Удивительно, что через всю историю бок о бок прошли такие, казалось бы, несовместимые вещи — война и красота. Красиво, должно быть, выглядели со стороны легионы Александра Македонского, красиво скользили фрегаты и броненосцы по морским просторам. Армии враждующих сторон словно бы соревновались между собой в пышности париков и мундиров, блеске оружия. Когда-то видел Кузнецов, как дерутся на току болотные птички турухтаны, не дерутся, а пытаются перещеголять друг друга необычностью поз, яркостью оперений. Изучая военную историю, Кузнецов не раз ловил себя на мысли, что парады некоторых армий напоминали эти игры турухтанов.
«Может, успехи суворовских чудо-богатырей как раз и объяснялись тем, что великий полководец отвернулся от ворожбы парадных церемониалов и начал обучать солдат только тому, что нужно на войне?» — так думал Кузнецов, еще не догадываясь, что эти рассуждения больно заденут самое главное дело его жизни.
Кони! Они ведь тоже красивы. Залюбуешься, когда, вскинув клинки, идет эскадрон, словно стелется, летит над степью. Красная кавалерия, про которую «былинники речистые» вели свои восторженные рассказы, очаровывала воображение больших и малых военачальников даже на тех учениях, когда было очевидно, что мотор и надежнее и выносливее коня. Кавалерией любовались, кавалерию хвалили, сравнивая ее с медлительной пехотой. И танкисты, потные и чумазые, выглядели в сравнении с кавалеристами совсем не привлекательно.
Кузнецов гордился своей военной специальностью. Он окончил кавалерийскую школу, где рядом с ним гарцевал на плацу еще ничем в то время не примечательный Доватор. Потом была академия, опять-таки кавалерийское отделение.

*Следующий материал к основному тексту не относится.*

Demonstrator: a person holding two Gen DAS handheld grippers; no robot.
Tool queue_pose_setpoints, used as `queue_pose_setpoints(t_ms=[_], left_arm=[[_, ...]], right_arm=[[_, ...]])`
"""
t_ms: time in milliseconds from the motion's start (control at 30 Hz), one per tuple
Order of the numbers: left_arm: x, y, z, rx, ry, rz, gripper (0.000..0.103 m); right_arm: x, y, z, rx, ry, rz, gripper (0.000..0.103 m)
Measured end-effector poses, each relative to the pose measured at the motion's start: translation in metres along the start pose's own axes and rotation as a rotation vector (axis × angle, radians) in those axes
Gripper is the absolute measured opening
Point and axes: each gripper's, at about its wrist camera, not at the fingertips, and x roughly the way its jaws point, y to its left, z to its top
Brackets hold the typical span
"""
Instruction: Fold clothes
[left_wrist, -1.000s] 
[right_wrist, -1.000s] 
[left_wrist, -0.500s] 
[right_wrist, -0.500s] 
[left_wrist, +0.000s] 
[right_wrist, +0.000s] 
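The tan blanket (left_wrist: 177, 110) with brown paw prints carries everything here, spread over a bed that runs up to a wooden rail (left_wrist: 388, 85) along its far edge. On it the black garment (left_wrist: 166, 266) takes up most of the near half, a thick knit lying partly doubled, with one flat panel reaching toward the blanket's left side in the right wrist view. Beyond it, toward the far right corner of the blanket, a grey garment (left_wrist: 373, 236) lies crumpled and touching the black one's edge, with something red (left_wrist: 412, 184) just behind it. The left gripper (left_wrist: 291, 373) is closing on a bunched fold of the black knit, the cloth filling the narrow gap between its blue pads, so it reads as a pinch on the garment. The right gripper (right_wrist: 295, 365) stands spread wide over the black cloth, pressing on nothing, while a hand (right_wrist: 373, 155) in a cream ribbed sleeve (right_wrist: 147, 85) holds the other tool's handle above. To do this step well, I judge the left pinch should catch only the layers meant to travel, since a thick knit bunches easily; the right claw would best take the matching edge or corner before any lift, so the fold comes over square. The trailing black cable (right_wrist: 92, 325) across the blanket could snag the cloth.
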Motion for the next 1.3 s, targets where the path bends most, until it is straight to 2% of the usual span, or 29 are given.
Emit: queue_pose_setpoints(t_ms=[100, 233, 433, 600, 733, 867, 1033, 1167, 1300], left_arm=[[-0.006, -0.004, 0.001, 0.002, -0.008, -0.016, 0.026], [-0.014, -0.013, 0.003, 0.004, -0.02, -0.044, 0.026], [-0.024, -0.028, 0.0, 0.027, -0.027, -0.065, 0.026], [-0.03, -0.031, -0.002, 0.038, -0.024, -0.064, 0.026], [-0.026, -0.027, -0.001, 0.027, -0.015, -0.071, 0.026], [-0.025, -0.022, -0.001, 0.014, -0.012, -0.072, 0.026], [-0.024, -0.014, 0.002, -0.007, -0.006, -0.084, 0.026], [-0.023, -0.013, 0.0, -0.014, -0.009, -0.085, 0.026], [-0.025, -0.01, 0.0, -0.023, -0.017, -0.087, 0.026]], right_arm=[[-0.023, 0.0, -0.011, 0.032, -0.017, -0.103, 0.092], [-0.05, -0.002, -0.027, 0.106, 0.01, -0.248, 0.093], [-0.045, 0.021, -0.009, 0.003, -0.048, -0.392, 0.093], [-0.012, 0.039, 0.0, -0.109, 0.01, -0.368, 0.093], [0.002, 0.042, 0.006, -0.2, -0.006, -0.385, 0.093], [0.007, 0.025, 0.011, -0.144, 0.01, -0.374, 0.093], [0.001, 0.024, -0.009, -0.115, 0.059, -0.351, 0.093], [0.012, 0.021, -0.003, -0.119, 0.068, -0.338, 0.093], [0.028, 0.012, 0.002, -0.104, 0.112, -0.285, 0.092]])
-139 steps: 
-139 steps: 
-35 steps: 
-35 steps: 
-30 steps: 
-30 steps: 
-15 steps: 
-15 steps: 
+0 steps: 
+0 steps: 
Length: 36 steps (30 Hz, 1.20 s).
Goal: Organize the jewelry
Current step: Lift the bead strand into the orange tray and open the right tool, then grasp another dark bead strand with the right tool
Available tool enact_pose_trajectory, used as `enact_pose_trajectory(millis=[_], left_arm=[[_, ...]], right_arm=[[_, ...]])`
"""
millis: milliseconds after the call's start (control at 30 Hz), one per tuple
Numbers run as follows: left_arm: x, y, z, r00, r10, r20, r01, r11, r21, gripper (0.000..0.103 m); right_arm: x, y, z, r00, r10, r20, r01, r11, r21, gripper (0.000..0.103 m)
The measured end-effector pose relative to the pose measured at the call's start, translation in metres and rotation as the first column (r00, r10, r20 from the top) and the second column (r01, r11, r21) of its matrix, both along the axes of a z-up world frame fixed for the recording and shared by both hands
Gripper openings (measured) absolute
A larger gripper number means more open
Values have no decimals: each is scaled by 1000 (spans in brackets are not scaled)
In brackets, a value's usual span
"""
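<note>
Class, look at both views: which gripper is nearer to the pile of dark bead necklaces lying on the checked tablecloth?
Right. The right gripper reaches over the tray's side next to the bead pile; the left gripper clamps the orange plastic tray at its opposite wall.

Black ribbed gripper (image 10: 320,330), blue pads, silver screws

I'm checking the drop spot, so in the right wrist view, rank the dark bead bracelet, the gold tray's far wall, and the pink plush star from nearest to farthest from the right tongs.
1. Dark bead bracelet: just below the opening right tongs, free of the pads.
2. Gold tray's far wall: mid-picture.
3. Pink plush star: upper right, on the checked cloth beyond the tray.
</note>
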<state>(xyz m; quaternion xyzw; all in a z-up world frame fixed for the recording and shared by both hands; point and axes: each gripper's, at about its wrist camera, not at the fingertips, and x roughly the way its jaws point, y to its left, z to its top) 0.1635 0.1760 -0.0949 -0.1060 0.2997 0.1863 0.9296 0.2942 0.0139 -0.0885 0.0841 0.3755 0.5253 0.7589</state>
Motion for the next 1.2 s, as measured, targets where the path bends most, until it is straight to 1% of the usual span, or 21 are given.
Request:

Те памятные маневры были на третьем курсе. Они не забылись, не растворились среди других учений, потому что кончились для него трагично. Однажды он увидел, как тяжелый грузовик, ехавший по дороге параллельно строю красноармейцев вдруг вильнул в сторону и пошел прямо на колонну. Кузнецов кинулся наперерез, чтобы спасти людей и... попал под колеса.
Сам знаменитый Николай Нилыч Бурденко «собирал его по частям». А потом потянулись долгие госпитальные дни и бессонные ночи с неотступными воспоминаниями о тех маневрах, которые были последним, как ему тогда казалось, и самым ярким всплеском его военной биографии. Вспоминались лихие рейды эскадрона, ломившегося через боевые порядки «противника».